# Finally putting the new trailer to work



## 6126 (May 9, 2010)

Finally after looking at it just sitting there in the driveway, I get to use my new trailer tomorrow morning. Never thought I would be so excited about towing a trailer down the road. Hopefully in the next few weeks I can have my graphics done on it.


----------



## ewingpainting.net (Jun 2, 2008)

SWEET! Some killer graphic would look sweet on that. :thumbup:


----------



## 6126 (May 9, 2010)

Thanks Gabe. The lettering is going to be in "Metalic Gold" My graphics guy showed me a sample the other day and I think it should stand out pretty well on the black :thumbsup:


----------



## 6126 (May 9, 2010)

Ready to start a new job tomorrow.
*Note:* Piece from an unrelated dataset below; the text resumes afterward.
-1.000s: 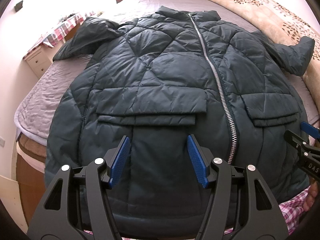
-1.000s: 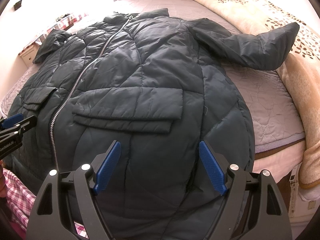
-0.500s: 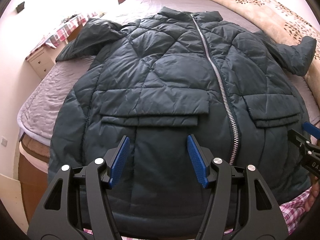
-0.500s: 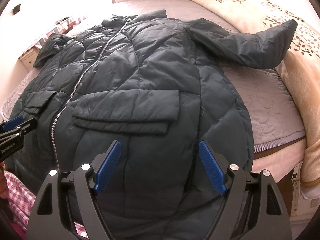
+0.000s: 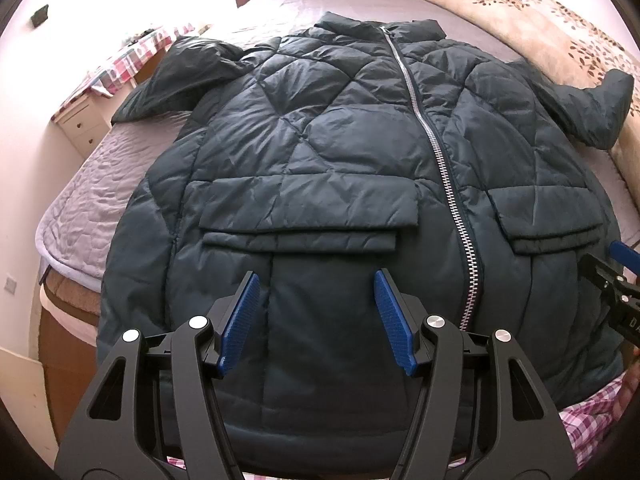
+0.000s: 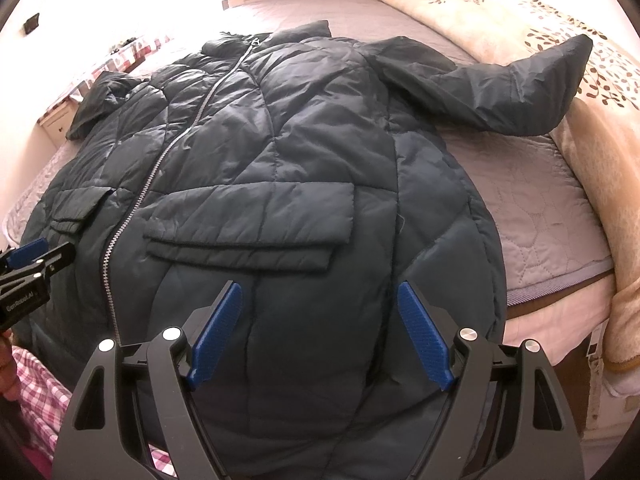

Soon as I finish it I can do some much needed shelves.


----------



## nEighter (Nov 14, 2008)

Woodland that is like mine, only black and you have barn doors I have the ramp. What did that put you back? Nothing NOTHING like having a trailer to work out of.. best damn money I have spent!

Lookin good man, get those loadrunner stickers off there though man.. I did that with mine (the graphix place took em off)


----------



## 6126 (May 9, 2010)

$3000 by the time I paid sales tax, registration, etc. My graphics guy said he would remove the Loadrunner stickers for me.


----------